By David Geller, pediatrician [See Biography]
Answer: It's important to give your child lots of opportunities to get physical — kindergartners figure out what their bodies can do (and burn off energy) by running, jumping, climbing, and exploring their world. Kids this age are usually so active that they get the exercise they need just from going about their daily routine (skipping, dancing, chasing, and wrestling). Some kindergartners, though, may need some extra encouragement. It may be as simple as getting your child outside to play ball, chase butterflies, or climb the jungle gym. You'll want to check, too, to see that her school provides recess and plenty of space to run and play.
By now, most kids have grown out of their baby fat. If you're worried about your kindergartner's weight, talk to her pediatrician. If she's too sedentary, replace quieter activities (playing computer games and watching TV) with more energetic ones (riding a bike or roller blading). And make sure you get active with her as much as you can. Play tag in the backyard, start a kickball game at a nearby field, or take a brisk after-dinner walk together.

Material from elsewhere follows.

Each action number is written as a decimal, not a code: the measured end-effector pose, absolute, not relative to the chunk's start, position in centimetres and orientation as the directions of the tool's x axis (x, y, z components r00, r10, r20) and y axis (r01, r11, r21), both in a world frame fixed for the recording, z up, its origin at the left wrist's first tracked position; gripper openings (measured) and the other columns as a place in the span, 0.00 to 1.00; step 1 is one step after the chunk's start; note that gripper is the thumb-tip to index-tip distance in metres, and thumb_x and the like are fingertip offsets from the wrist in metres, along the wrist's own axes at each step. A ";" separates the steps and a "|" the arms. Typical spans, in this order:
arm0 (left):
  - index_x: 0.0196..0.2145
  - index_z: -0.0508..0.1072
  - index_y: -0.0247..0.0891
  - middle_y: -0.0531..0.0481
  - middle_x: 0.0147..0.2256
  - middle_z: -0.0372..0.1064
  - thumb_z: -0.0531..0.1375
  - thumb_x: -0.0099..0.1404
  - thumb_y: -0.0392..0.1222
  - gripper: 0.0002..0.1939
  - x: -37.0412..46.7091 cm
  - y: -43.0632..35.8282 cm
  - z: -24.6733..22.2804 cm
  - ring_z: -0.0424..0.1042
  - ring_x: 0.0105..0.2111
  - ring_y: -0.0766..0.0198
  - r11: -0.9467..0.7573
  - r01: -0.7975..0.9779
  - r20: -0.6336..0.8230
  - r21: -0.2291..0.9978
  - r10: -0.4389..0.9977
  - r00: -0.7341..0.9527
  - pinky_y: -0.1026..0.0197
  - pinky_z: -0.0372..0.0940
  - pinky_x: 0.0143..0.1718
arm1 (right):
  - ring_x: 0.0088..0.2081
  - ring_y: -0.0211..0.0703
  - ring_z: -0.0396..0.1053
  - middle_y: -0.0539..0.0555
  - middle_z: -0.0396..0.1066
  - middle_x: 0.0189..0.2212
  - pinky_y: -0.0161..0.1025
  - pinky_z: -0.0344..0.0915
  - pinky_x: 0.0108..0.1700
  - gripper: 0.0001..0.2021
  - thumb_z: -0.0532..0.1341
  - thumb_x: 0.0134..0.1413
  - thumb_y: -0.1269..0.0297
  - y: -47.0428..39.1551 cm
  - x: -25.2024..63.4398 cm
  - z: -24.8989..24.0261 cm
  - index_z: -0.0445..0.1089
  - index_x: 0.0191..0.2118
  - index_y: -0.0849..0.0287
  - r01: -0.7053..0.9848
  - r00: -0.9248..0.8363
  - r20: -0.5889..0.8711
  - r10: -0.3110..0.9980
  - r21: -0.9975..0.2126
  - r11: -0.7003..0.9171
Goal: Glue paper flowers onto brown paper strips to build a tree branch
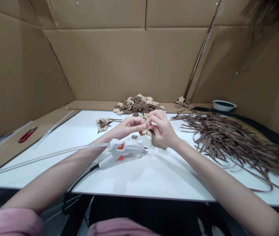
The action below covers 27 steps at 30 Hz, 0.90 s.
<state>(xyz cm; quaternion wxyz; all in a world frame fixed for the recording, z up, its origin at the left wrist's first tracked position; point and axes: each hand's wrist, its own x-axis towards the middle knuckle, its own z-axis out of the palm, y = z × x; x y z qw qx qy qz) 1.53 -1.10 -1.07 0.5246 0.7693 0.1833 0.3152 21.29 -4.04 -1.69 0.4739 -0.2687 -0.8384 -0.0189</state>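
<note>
1. Moderate, soft, slightly cool light covers the worktop (pixel 176 186); its source is out of view.
2. Pale glare spreads over the white surface just below the left grip (pixel 137 125) and right grip (pixel 159 126), with faint, soft-edged shadows around it.
3. Beneath the worktop edge nearest the viewer, the picture sinks into near-black.
4. Far up and right of both grips, a dark, out-of-focus blur covers the corner.
5. Wide-angle distortion stretches the outer edges; detail near the grips is slightly soft.
</note>
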 end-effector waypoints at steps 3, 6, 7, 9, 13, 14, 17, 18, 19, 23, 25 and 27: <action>0.32 0.72 0.32 0.49 0.29 0.68 0.61 0.66 0.48 0.14 1.4 -1.1 -1.0 0.67 0.30 0.68 -0.378 -0.081 0.317 0.922 0.619 0.718 0.64 0.61 0.33 | 0.42 0.48 0.63 0.55 0.65 0.36 0.47 0.60 0.45 0.10 0.53 0.49 0.81 -4.2 21.3 -1.4 0.61 0.29 0.56 0.437 -0.375 0.812 0.447 -0.270 0.858; 0.32 0.73 0.32 0.50 0.29 0.68 0.61 0.66 0.47 0.14 1.3 -1.1 -1.0 0.67 0.30 0.68 -0.383 -0.076 0.321 0.921 0.631 0.706 0.64 0.61 0.35 | 0.41 0.47 0.64 0.55 0.64 0.35 0.45 0.62 0.44 0.08 0.54 0.53 0.78 -4.4 21.4 -1.0 0.63 0.30 0.56 0.408 -0.309 0.826 0.471 -0.332 0.850; 0.32 0.73 0.32 0.50 0.29 0.68 0.61 0.66 0.47 0.14 1.3 -1.1 -0.9 0.67 0.30 0.68 -0.386 -0.070 0.320 0.920 0.634 0.704 0.64 0.61 0.35 | 0.41 0.47 0.64 0.55 0.64 0.35 0.45 0.62 0.44 0.08 0.55 0.54 0.77 -4.5 21.5 -0.9 0.64 0.31 0.56 0.402 -0.296 0.830 0.473 -0.341 0.850; 0.33 0.74 0.32 0.49 0.29 0.68 0.61 0.66 0.48 0.14 1.2 -1.1 -0.9 0.67 0.30 0.68 -0.387 -0.062 0.316 0.920 0.639 0.701 0.64 0.61 0.34 | 0.42 0.47 0.64 0.55 0.65 0.35 0.46 0.62 0.45 0.07 0.56 0.55 0.76 -4.6 21.6 -0.6 0.65 0.32 0.56 0.398 -0.291 0.834 0.469 -0.340 0.852; 0.35 0.75 0.31 0.47 0.31 0.71 0.62 0.65 0.48 0.14 1.1 -1.0 -0.9 0.69 0.31 0.66 -0.383 -0.043 0.299 0.923 0.643 0.705 0.63 0.62 0.35 | 0.42 0.47 0.65 0.54 0.66 0.36 0.47 0.62 0.47 0.06 0.58 0.56 0.74 -4.7 21.9 -0.5 0.69 0.33 0.55 0.420 -0.347 0.826 0.445 -0.287 0.861; 0.36 0.75 0.31 0.47 0.31 0.71 0.62 0.65 0.49 0.15 1.0 -1.1 -0.9 0.69 0.31 0.66 -0.382 -0.035 0.293 0.923 0.645 0.706 0.63 0.62 0.35 | 0.42 0.47 0.65 0.54 0.67 0.36 0.47 0.61 0.47 0.06 0.59 0.57 0.74 -4.7 21.9 -0.5 0.69 0.33 0.55 0.431 -0.363 0.823 0.436 -0.266 0.862; 0.36 0.75 0.32 0.47 0.30 0.71 0.62 0.65 0.49 0.15 1.1 -1.2 -0.8 0.69 0.30 0.66 -0.383 -0.013 0.278 0.924 0.648 0.709 0.63 0.62 0.33 | 0.43 0.47 0.65 0.54 0.68 0.38 0.48 0.60 0.48 0.05 0.61 0.57 0.72 -4.6 22.1 -0.6 0.71 0.33 0.55 0.462 -0.398 0.822 0.408 -0.205 0.863; 0.36 0.75 0.32 0.48 0.30 0.71 0.62 0.65 0.50 0.15 1.1 -1.2 -0.8 0.69 0.30 0.66 -0.384 -0.009 0.276 0.923 0.648 0.710 0.64 0.62 0.32 | 0.43 0.47 0.65 0.54 0.68 0.38 0.48 0.60 0.48 0.05 0.61 0.57 0.71 -4.5 22.1 -0.6 0.72 0.33 0.55 0.468 -0.403 0.824 0.397 -0.187 0.864; 0.36 0.75 0.32 0.48 0.30 0.71 0.62 0.65 0.50 0.15 1.1 -1.3 -0.7 0.68 0.29 0.66 -0.386 -0.005 0.275 0.923 0.648 0.710 0.64 0.62 0.32 | 0.43 0.47 0.66 0.54 0.69 0.38 0.48 0.60 0.48 0.05 0.61 0.57 0.71 -4.5 22.1 -0.6 0.72 0.33 0.54 0.471 -0.407 0.828 0.387 -0.173 0.865; 0.35 0.75 0.31 0.47 0.30 0.71 0.62 0.64 0.50 0.15 1.2 -1.4 -0.6 0.68 0.30 0.66 -0.392 -0.002 0.275 0.920 0.642 0.716 0.64 0.62 0.33 | 0.43 0.46 0.66 0.53 0.69 0.37 0.47 0.59 0.48 0.06 0.61 0.57 0.72 -4.4 22.1 -0.7 0.72 0.32 0.54 0.476 -0.424 0.831 0.361 -0.135 0.869; 0.35 0.75 0.31 0.47 0.30 0.71 0.62 0.65 0.49 0.15 1.2 -1.4 -0.6 0.68 0.30 0.66 -0.389 -0.010 0.276 0.921 0.634 0.722 0.64 0.62 0.32 | 0.43 0.46 0.66 0.53 0.69 0.37 0.47 0.59 0.48 0.05 0.61 0.57 0.72 -4.4 22.1 -0.7 0.71 0.32 0.54 0.490 -0.434 0.825 0.362 -0.121 0.863; 0.34 0.75 0.31 0.48 0.29 0.70 0.62 0.65 0.48 0.14 1.3 -1.4 -0.7 0.68 0.29 0.67 -0.384 -0.022 0.279 0.923 0.629 0.725 0.64 0.61 0.32 | 0.43 0.47 0.65 0.53 0.69 0.37 0.47 0.58 0.47 0.06 0.61 0.57 0.72 -4.4 22.0 -0.7 0.71 0.32 0.55 0.515 -0.439 0.822 0.363 -0.101 0.851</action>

On the weekends, make sure some family outings are active ones (for instance, hiking, swimming at the local pool, sledding in the park, or riding on a bike trail) instead of sedentary ones, such as taking a drive. Since kindergartners love to be around their friends, invite one of her pals over to splash in the pool or run through the sprinklers. Or bundle them both up to go sledding or have a snowball fight. Kindergartners also enjoy going to the playground with good buddies to slide, swing, climb, and chase each other. If your child seems interested in signing up for a team sport, go ahead and let her. Just make sure that the main focus is on making fitness fun and developing skills — not producing a world-class athlete or burying the competition.